Di bagian lain lontar Mas Ayu Prabu mengatakan:
"Jika aku harus menjadi istri Wilis, tentunya bukan karena aku jatuh cinta padanya. Dulu itu mungkin. Tapi sekarang aku tahu seperti ibuku tahu jauh di lubuk hatinya, bahwa Wilis adalah putra ayahku sendiri, Wong Agung Wilis. Tapi baik ibunya, Yang Mulia Yistyani maupun ayahku yang saat ini di Mengwi, tidak mau menjelaskannya. Aku tahu mereka tidak ingin Wilis, junjungan Blambangan itu terguncang jiwanya.
Aku pun tidak ingin ia terguncang. Karena itu demi Hyang Maha Dewa, aku akan mendampinginya sampai musuh punah dari bumi kelahiran yang menyusui aku ini. Aku lebih mencintai negeri ini daripada Wilis. Demi Blambangan aku harus mendorongnya. Aku sadar jika putra-putra Blambangan sendiri seperti halnya diriku tidak melakukan sesuatu untuknya, maka kelak akan terjadi Blambangan pulas tertidur di bawah telapak kaki bangsa-bangsa asing dan satria pribumi yang merajakan diri sendiri!"
Seperti tanaman layu yang kembali mendapat air segar, tiba-tiba semangat Mas Ayu Tunjung bangkit kembali. Ya, jika putra-putranya tidak berbuat sesuatu, Bla/nbangan kelak tertidur!
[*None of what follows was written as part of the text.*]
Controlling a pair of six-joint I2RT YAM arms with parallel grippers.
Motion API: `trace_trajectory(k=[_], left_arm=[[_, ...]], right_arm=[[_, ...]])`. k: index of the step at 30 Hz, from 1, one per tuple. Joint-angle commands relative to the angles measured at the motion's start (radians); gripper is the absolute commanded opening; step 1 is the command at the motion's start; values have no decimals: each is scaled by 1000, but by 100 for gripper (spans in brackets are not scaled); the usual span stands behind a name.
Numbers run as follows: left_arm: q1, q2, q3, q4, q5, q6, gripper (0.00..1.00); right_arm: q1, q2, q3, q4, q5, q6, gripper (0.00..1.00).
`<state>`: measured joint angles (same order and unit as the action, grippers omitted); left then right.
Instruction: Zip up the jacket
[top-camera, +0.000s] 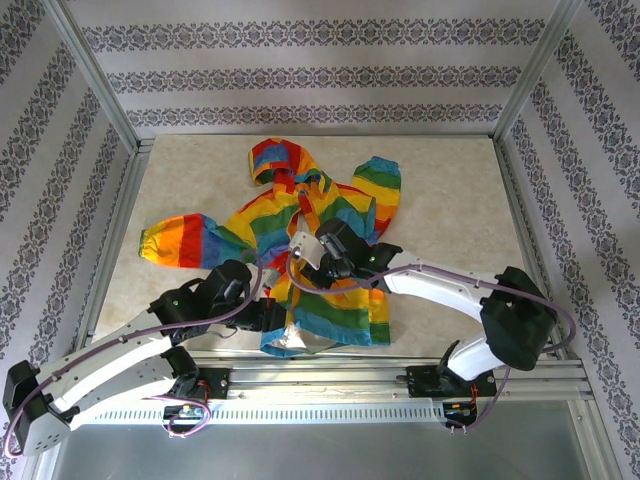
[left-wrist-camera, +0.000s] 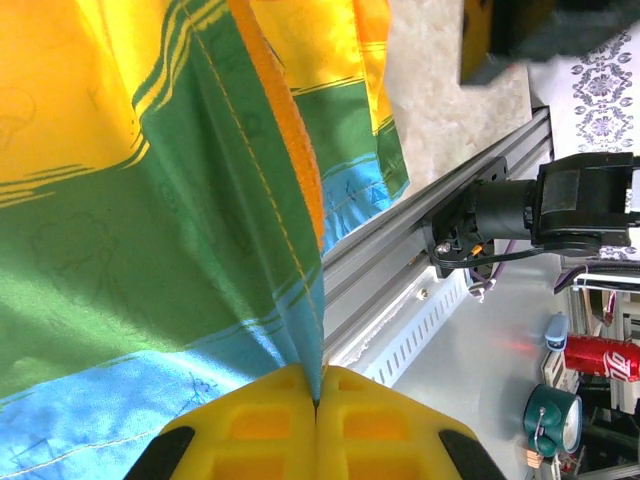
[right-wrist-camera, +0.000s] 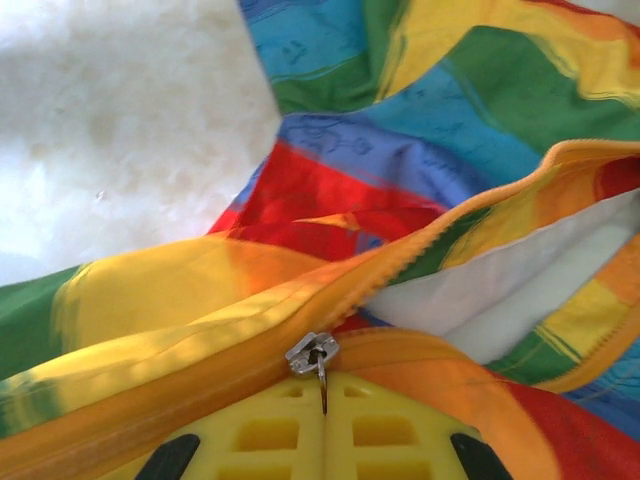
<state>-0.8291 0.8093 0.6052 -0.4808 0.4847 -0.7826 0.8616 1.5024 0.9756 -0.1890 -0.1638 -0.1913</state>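
Rainbow-striped jacket (top-camera: 300, 215) lies flat mid-table, long axis near–far: hood at the far end, hem toward the arm bases. Pale marbled tabletop (top-camera: 450, 200); patterned wallpaper (top-camera: 300, 75) around. Left gripper (left-wrist-camera: 318, 400) pinched closed on the hem beside the orange zipper tape (left-wrist-camera: 285, 130). Right gripper (right-wrist-camera: 322, 405) clamped on the zipper pull (right-wrist-camera: 312, 353).

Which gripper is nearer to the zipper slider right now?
Right. The right gripper is at the zipper slider, its pull pinched between the closed fingers. The left gripper is down at the bottom hem of the jacket, clamped on the fabric there.
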Motion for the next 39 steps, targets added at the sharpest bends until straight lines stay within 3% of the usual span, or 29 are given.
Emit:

Tertidur di bawah'injakan kaki, di bawah aniaya. Ah, betapa hebat orang yang menginjak itu sehingga yang diinjak tidak terasa bahkan tertidur!
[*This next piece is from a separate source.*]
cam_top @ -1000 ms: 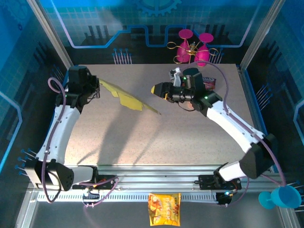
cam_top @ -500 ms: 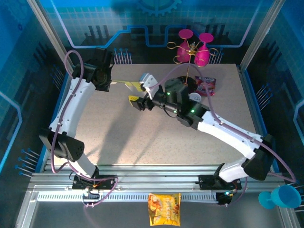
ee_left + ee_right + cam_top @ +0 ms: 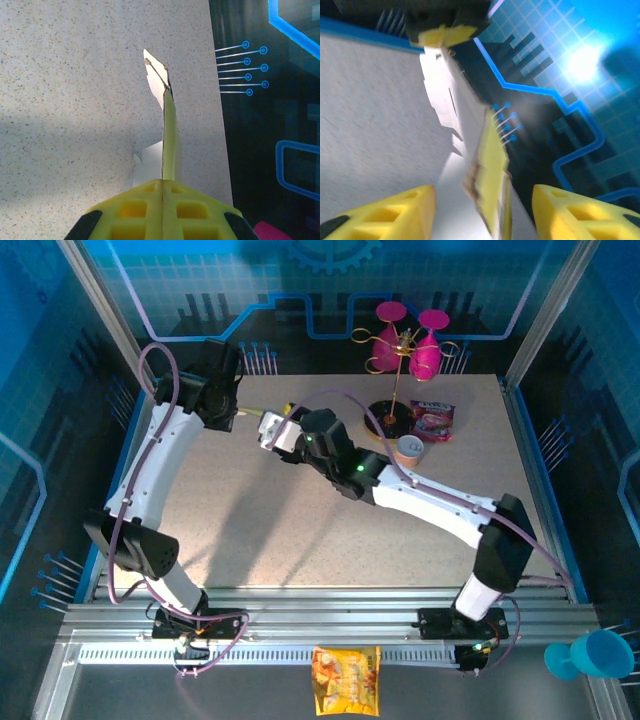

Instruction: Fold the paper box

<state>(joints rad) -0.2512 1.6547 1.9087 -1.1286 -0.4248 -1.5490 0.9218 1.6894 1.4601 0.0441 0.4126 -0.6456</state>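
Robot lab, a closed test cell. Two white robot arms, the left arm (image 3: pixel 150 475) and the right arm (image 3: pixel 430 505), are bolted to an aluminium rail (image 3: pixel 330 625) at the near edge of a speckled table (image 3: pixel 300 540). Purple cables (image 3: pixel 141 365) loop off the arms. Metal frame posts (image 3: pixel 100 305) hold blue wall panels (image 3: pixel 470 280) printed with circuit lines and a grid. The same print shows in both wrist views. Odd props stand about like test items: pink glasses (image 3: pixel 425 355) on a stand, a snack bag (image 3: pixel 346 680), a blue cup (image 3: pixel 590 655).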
Sejak saat itu ia mendekati kawula di Songgon. Berbincang dan membantu mereka di sawah. Menolong mereka jika sedang sakit. Tunjek dan seluruh pengawalnya membantu. Ia memberikan ajaran-ajaran seperti saat dulu Rsi Ropo belum meninggalkan mereka. Bahkan memimpin pembukaan sawah dan ladang baru bagi mereka yang baru saja tiba dari kota.
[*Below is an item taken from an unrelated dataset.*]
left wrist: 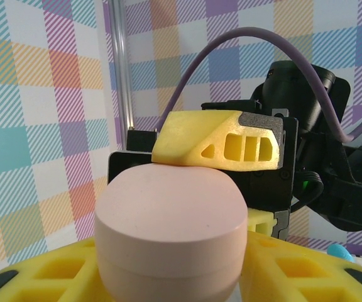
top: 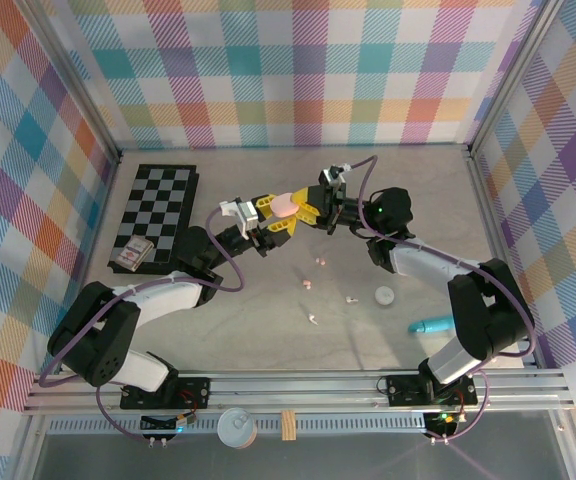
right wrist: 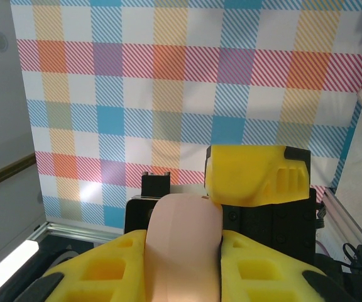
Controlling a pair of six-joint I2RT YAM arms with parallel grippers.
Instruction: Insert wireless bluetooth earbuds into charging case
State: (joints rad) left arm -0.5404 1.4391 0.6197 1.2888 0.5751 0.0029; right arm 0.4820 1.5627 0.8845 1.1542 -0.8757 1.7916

Dan benar, kawula Songgon dapat kembali tersenyum. Apalagi setelah setiap beberapa hari ini Mas Ayu Tunjung memberikan tuntunan bagaimana cara menghadapi ponggawa Blambangan jika sewaktu-waktu mereka mencium kedudukan mereka.
"Jangan takut!" ujar wanita manis itu di saat mereka berkumpul. "Kalian jangan menjawab apa pun yang mereka tanyakan!! Biar aku sendiri yang akan memberikan jawabannya. Mengerti?"
"Mengerti!!!" teriak mereka, laki-perempuan, berbareng. "Rsi Ropo akan kembali di tengah-tengah kita. Karena itu
bertekunlah pada ajaran yang pernah diberikannya."
"Dirgahayu! Dirgahayu!" mereka berteriak senang.
Meluap hatinya menyaksikan betapa kawula masih mengharapkan kehadiran Rsi Ropo yang sebenarnya adalah Mas Sratdadi. Ia tahu persis mengapa demikian. Tentu karena mereka melihat Wong Agung Wilis dalam Rsi Ropo.
"Kita tidak akan berperang lagi. Karena kita tidak punya daya dan sarana untuk memenangkan suatu peperangan. Tapi kali ini kita akan melawan mereka dengan jalan damai. Seperti dulu kala Rsi ada, kita tidak mengakui pemerintahan Pangpang. Maka sekarang pun kita tidak mengakuinya. Kita tidak sudi hidup di bawah perbudakan. Pengalaman mengajar pada kita bahwa setiap kehadiran kekuasaan asing adalah bencana. Sanggup kalian menolak mereka?"
"Sanggup!! Sanggup, Yang Mulia!!" kembali mereka berteriak berbareng.
"Dengan demikian kita tidak perlu mempersembahkan upeti pada siapa pun. Kita untuk kita sendiri."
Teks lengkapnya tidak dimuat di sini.